Every morning we walked to school, the boys never seemed to wear shoes and had the freedom of stepping in puddles or kicking stones along the way. Some of the more glamorous 6th Class girls sported a pair of their older sisters’ “wedgies” however we girls with more conservative mothers were made to endure the indignity of lace up shoes with socks. School was the impressive grey building on the corner of Garfield and Piccadilly Roads proudly announcing on the front its heritage as 1928. A large asphalt assembly area at the rear of the building gave access to the weather sheds, the bubblers, wash basins and the lavatories which were emptied each week by the dunny truck. The entire facility was surrounded by vacant land Piccadilly Street, was still a dirt track and main sport in the playground for girls was hopscotch, fly, hop step and a jump and basketball later known as netball.

On the front wall of one of the weather sheds was attached the hand rung bell which was rung six times a day. It was always a privilege usually awarded to the boy who sat up the straightest when it was announced – “time for the bell” – to run from the class room across the asphalt area up the two steps to the weather shed and belt hell out of the bell.
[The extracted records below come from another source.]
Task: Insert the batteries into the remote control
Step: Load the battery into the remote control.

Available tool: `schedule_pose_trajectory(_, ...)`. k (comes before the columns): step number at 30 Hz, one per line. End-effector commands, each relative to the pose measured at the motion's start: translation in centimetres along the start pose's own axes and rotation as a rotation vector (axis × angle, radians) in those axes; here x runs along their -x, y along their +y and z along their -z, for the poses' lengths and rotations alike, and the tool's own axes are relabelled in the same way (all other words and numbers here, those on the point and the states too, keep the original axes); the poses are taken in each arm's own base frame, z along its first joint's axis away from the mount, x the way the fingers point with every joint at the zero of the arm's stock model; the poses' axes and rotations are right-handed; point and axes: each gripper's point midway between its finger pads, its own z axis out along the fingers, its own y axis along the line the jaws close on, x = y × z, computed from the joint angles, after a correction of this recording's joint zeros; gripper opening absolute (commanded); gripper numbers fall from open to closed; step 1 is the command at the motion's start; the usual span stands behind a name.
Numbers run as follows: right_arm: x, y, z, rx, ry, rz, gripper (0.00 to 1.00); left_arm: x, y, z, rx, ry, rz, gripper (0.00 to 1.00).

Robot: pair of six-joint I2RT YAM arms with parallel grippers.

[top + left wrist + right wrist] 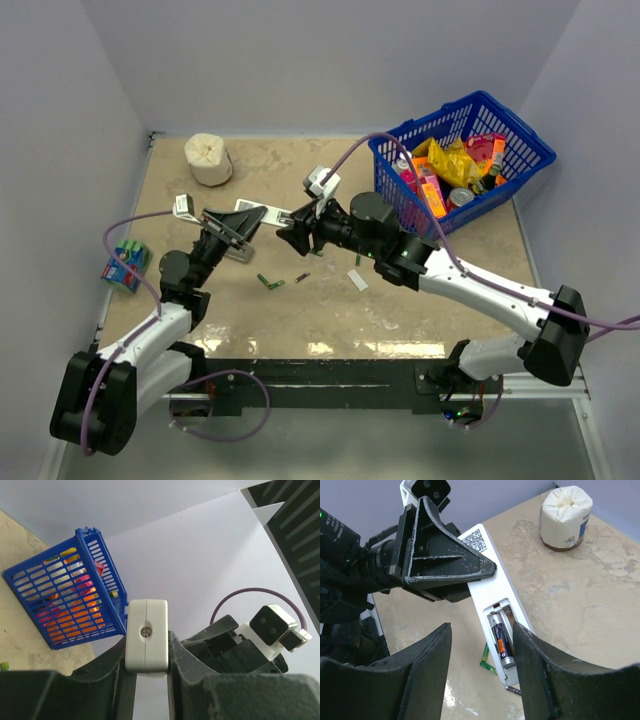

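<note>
The remote control (489,590) lay back-up, its long axis running straight away from the right gripper (481,630). One dark battery (501,642) sat in the open bay between that gripper's spread, empty fingers. The left gripper (235,225) clamped the far end. Loose green batteries (270,283) lay beneath, nearer the right arm.

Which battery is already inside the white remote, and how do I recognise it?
Above the tan table's middle, the left gripper holds a slim white plastic remote. Its open compartment holds one dark cylindrical battery with an orange band, unlike the loose green batteries on the table.
</note>
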Motion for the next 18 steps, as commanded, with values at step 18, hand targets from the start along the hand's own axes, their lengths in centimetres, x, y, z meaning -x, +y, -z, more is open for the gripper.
schedule_pose_trajectory(18,2.8,-1.4,0.7,-0.046,0.057,0.076,0.58,-0.8,-0.8,-0.1,-0.008,0.056,-0.115,0.00)
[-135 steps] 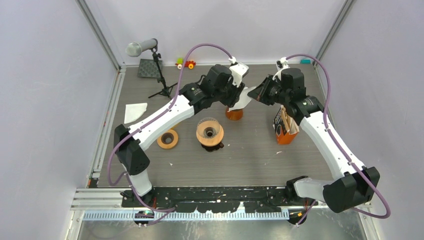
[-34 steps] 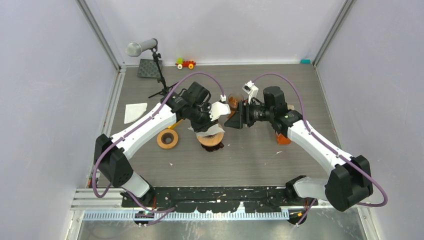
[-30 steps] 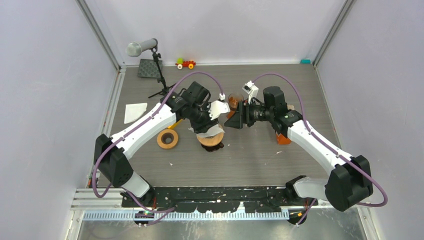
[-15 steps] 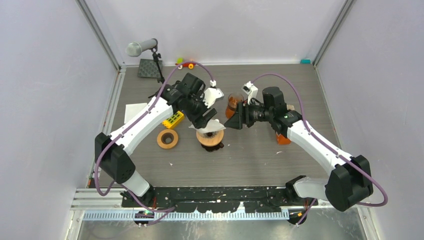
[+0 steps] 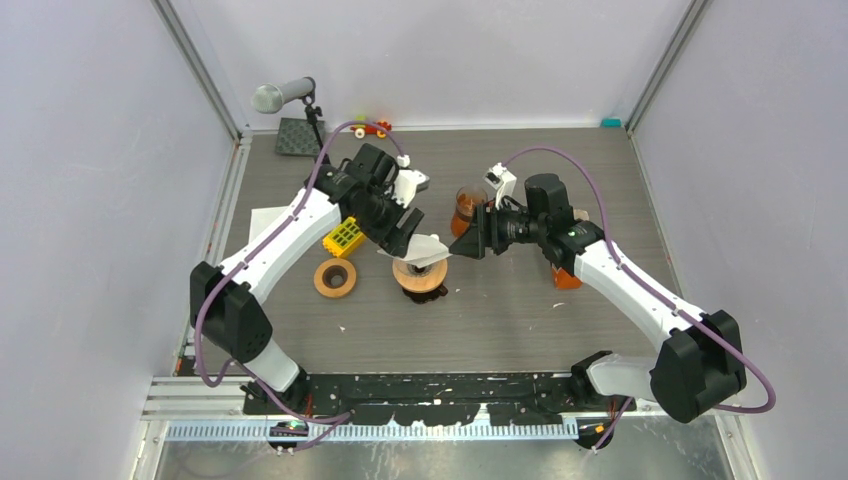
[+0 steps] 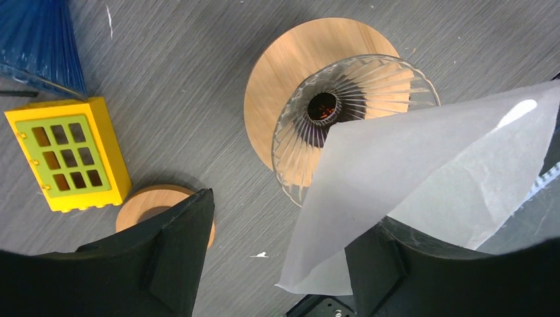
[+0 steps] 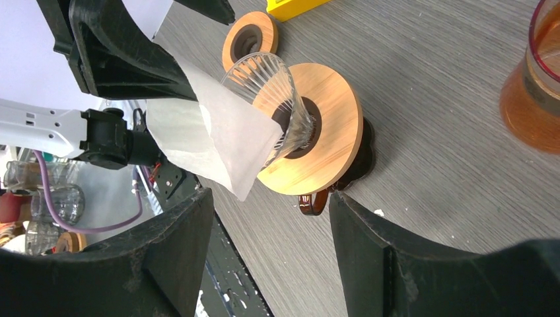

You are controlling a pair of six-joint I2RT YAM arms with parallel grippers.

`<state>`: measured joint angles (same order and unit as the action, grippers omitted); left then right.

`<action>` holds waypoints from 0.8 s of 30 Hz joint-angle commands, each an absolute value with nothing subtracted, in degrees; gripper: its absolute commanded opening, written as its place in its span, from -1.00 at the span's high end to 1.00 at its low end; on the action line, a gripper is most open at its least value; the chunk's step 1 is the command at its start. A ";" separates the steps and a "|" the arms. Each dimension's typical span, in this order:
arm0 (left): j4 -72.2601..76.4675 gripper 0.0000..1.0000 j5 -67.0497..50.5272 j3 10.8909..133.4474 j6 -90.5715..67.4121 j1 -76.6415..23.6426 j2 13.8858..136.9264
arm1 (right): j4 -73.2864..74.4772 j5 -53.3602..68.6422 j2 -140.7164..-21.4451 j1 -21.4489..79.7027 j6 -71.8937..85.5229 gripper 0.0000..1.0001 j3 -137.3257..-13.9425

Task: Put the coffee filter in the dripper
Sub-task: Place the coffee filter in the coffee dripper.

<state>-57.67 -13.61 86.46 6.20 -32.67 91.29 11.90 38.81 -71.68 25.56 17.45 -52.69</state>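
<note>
Filter place: the coffee filter [image 6: 422,172] lies across the rim of the dripper [image 6: 356,86], at mid-table. It is not seated in the cone.
Filter attitude: folded flat and tilted. One corner points in over the dripper's mouth. The wide part hangs out past the rim on the left arm's side.
Filter long axis: it slopes from the mouth, out over the rim and down towards the left gripper [image 6: 282,218].
Filter contact: its lower part leans on one left finger [image 6: 396,277]; the other finger stands well clear of it.
Dripper: a ribbed glass cone, upright in a round wooden collar [image 7: 330,132] on a dark base.
Left gripper: jaws spread wide, not clamping the paper.
Left arm: elbow out at the left, forearm reaching up and right. The wrist is above the dripper's far-left side, and the fingers point down at it.
Right gripper [image 7: 271,193]: jaws wide apart and empty, just right of the dripper.
Right arm: elbow far right, forearm reaching up and left, fingers pointing left at the dripper.
Nearby: a yellow block [image 6: 66,152] and a wooden ring [image 5: 335,277] left of the dripper; a cup [image 5: 467,208] of orange-brown liquid behind it.
</note>
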 commanded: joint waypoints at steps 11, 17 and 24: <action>-57.12 -0.49 -17.03 84.25 -1.82 -28.73 88.32 | 18.89 34.02 -72.99 27.92 14.18 -0.38 -61.79; -54.58 -0.49 -18.67 81.19 -3.87 -28.39 87.13 | 22.20 32.85 -75.06 29.03 14.76 -0.38 -65.23; -52.23 -0.49 -18.96 79.73 -5.22 -28.30 86.38 | 22.85 31.22 -76.61 31.33 15.18 -0.39 -65.71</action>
<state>-55.44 -17.26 80.07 -3.70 -28.73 88.66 22.39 32.62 -76.25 30.24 15.18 -63.22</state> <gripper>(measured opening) 0.744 0.691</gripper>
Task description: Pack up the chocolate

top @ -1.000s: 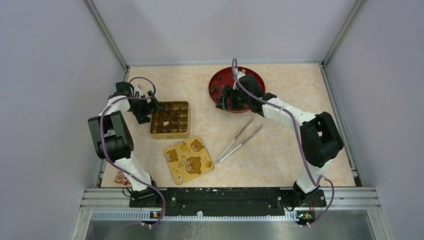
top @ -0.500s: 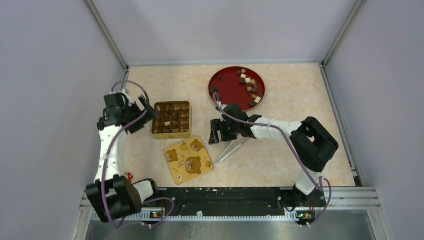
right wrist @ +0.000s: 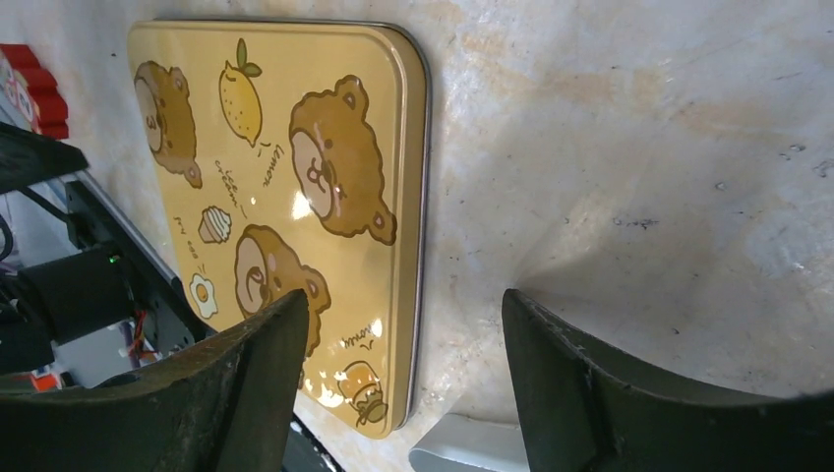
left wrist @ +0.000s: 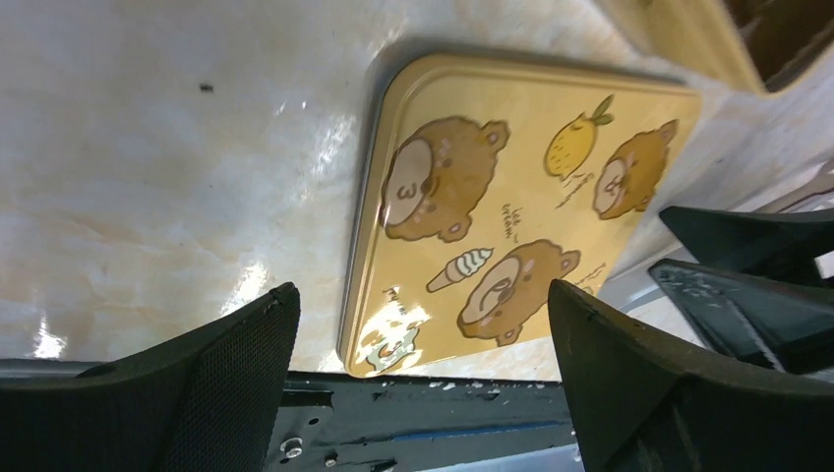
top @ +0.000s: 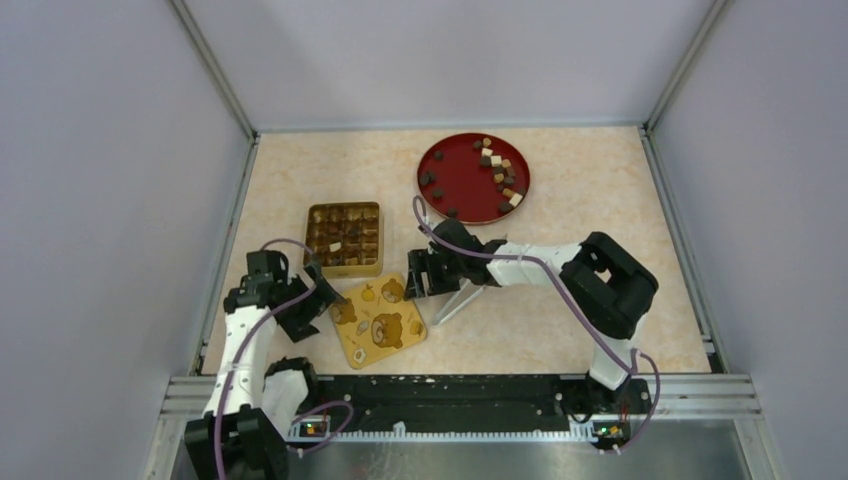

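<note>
Both sets of jaws apart and empty, the left gripper and right gripper flank the bear lid; chocolate part-fills the gold tin, while more lies on the red plate, light, smudge-prone cubes probably best pinched gently across flat faces.

Two arms, so one left gripper and one right gripper. One bear-printed lid lies between them. One gold tin sits beyond the left gripper. One red plate sits beyond the right gripper and holds roughly fifteen chocolate pieces. One pair of tongs lies just beside the right gripper.
</note>
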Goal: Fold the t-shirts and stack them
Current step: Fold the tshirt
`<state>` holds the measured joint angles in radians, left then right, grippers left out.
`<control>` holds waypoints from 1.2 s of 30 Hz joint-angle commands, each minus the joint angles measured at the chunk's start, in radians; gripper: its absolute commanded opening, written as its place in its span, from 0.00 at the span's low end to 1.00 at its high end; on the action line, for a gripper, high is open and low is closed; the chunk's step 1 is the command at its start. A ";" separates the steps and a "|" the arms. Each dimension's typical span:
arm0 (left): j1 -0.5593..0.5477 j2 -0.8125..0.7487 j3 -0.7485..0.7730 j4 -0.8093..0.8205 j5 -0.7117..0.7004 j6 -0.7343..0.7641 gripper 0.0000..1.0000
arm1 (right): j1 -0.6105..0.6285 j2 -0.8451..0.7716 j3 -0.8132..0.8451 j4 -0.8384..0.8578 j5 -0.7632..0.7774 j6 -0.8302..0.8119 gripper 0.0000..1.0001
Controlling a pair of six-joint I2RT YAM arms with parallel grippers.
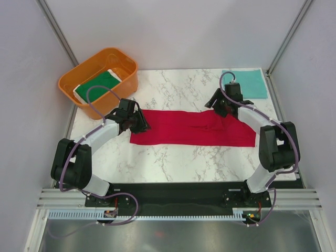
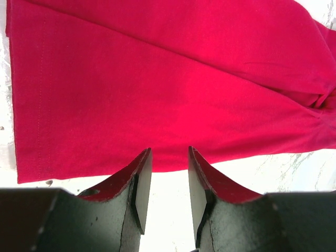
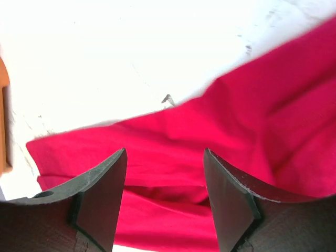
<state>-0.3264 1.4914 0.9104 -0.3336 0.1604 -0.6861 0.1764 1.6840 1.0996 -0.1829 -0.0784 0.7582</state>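
Marble-patterned table (image 1: 173,157) is carrying the red t-shirt (image 1: 194,128), which is lying as a flattened band with its long axis running left to right between the two arms. The left gripper (image 1: 140,122) is hanging over the band's left end, and in its wrist view the cloth is stretching away ahead of the fingers, whose jaws are standing apart with nothing between them. The right gripper (image 1: 218,107) is sitting over the far edge near the right end, jaws spread wide and empty; whether its tips are brushing the cloth is hard to say from the washed-out wrist view. Each arm is therefore nearer its own end, so an end-to-end fold is probably calling for both. The teal t-shirt (image 1: 247,81) is resting folded at the far right corner, and the dark green t-shirt (image 1: 97,84) is lying in the orange tub (image 1: 73,79).
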 commanded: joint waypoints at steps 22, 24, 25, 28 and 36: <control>0.003 -0.039 0.007 0.031 0.014 0.037 0.41 | 0.000 -0.144 -0.106 -0.217 0.187 0.136 0.69; 0.003 -0.042 0.007 0.031 0.014 0.036 0.41 | 0.000 -0.130 -0.106 -0.219 0.192 0.159 0.68; 0.003 -0.040 0.007 0.031 0.013 0.037 0.41 | 0.001 -0.127 -0.107 -0.222 0.209 0.162 0.67; 0.003 -0.040 0.004 0.030 0.011 0.039 0.41 | 0.000 -0.107 -0.109 -0.222 0.218 0.181 0.65; 0.003 -0.026 0.004 0.030 0.004 0.040 0.41 | 0.002 -0.064 -0.129 -0.224 0.236 0.202 0.55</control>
<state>-0.3264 1.4841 0.9104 -0.3332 0.1608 -0.6857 0.1768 1.6096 0.9836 -0.4191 0.1177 0.9333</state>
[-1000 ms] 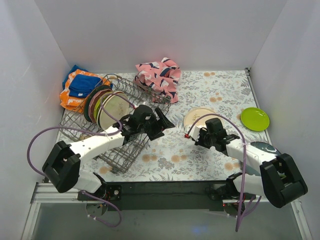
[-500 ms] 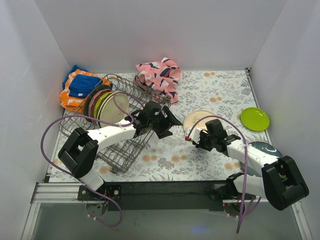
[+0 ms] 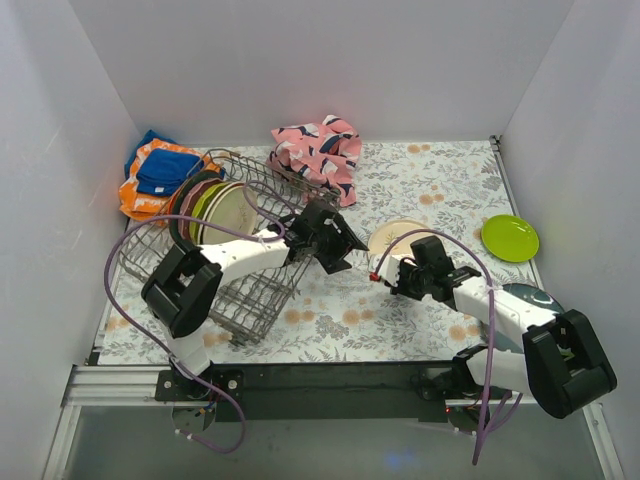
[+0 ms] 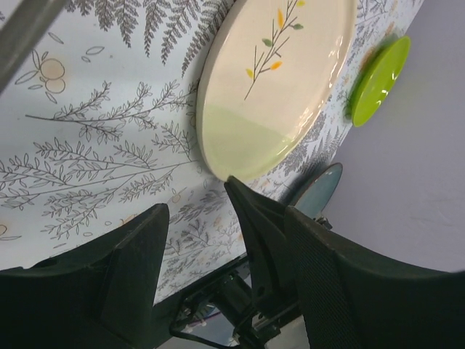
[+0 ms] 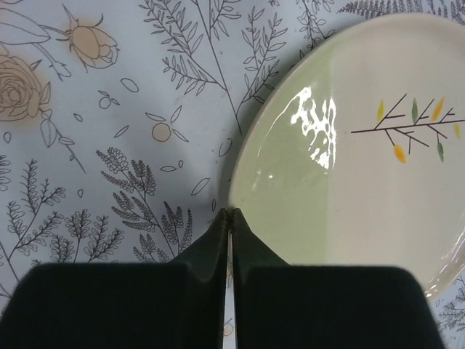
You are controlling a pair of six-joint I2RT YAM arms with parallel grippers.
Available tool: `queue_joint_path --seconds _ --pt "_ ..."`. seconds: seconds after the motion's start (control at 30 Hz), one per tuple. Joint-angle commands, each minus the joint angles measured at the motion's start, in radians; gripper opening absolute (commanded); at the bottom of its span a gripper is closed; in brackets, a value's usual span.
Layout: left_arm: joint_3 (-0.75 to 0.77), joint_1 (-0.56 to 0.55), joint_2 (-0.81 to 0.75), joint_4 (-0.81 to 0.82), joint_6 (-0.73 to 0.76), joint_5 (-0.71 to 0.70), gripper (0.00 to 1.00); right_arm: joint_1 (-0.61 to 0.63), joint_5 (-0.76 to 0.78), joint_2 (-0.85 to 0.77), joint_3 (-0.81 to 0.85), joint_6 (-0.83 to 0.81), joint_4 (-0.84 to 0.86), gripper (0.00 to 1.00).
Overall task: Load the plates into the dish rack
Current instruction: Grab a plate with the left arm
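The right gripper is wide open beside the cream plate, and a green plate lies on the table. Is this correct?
No: the right gripper is shut, not open, as the right wrist view shows. The rest holds: cream plate beside it, green plate on the table.

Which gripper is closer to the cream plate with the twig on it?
Right. The right gripper, shut, has its tips at the plate's rim. The left gripper, open, is off to the plate's left with a gap between.
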Motion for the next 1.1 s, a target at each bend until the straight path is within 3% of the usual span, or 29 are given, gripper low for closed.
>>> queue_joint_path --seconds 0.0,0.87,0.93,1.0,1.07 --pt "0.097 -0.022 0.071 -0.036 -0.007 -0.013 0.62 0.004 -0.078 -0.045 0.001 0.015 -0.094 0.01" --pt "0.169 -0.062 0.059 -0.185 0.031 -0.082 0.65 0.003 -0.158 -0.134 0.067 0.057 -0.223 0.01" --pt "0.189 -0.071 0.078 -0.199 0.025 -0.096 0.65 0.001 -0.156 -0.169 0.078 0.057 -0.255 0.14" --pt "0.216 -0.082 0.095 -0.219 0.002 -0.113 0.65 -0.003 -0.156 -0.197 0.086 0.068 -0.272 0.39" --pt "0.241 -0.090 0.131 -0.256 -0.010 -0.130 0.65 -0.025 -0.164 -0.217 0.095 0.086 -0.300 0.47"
More strenuous and active sports were indulged in across the road from the school where the Riverstone pool is now located. I remember quiet plainly, there stood on the corner of Market and Piccadilly streets, one of the largest trees in the district. It was here the girls played Rounders and Vigoro. This land was traversed by a creek and on the other side of the creek the boys played football, cricket and an all-in game of chasings.

In the 1940s one sport brought the town together and that was football played on a Sunday afternoon on the football field surrounded by the trotting track with a few wooden seats placed around the sideline fence. In the early 1950s cars began to appear and a proud girlfriend could always be spotted sitting on the bonnet of a newly purchased Holden. Sometimes the sideline was more exciting than the game, especially when Mrs Britton brought down the opposition with her umbrella, if they looked like threatening her son Lesley. In 1976 football united the town again when Riverstone High School University Shield team successfully played their way through to the Grand Final only to be defeated by Tamworth.

Sixty years later most of those early Rivo boys of the 40s and 50s are gone, however it was my privilege to be able to talk with Robbie Shepherd – Secretary and Life Member of the Riverstone Football Club after 30 years of service from 1962-1992.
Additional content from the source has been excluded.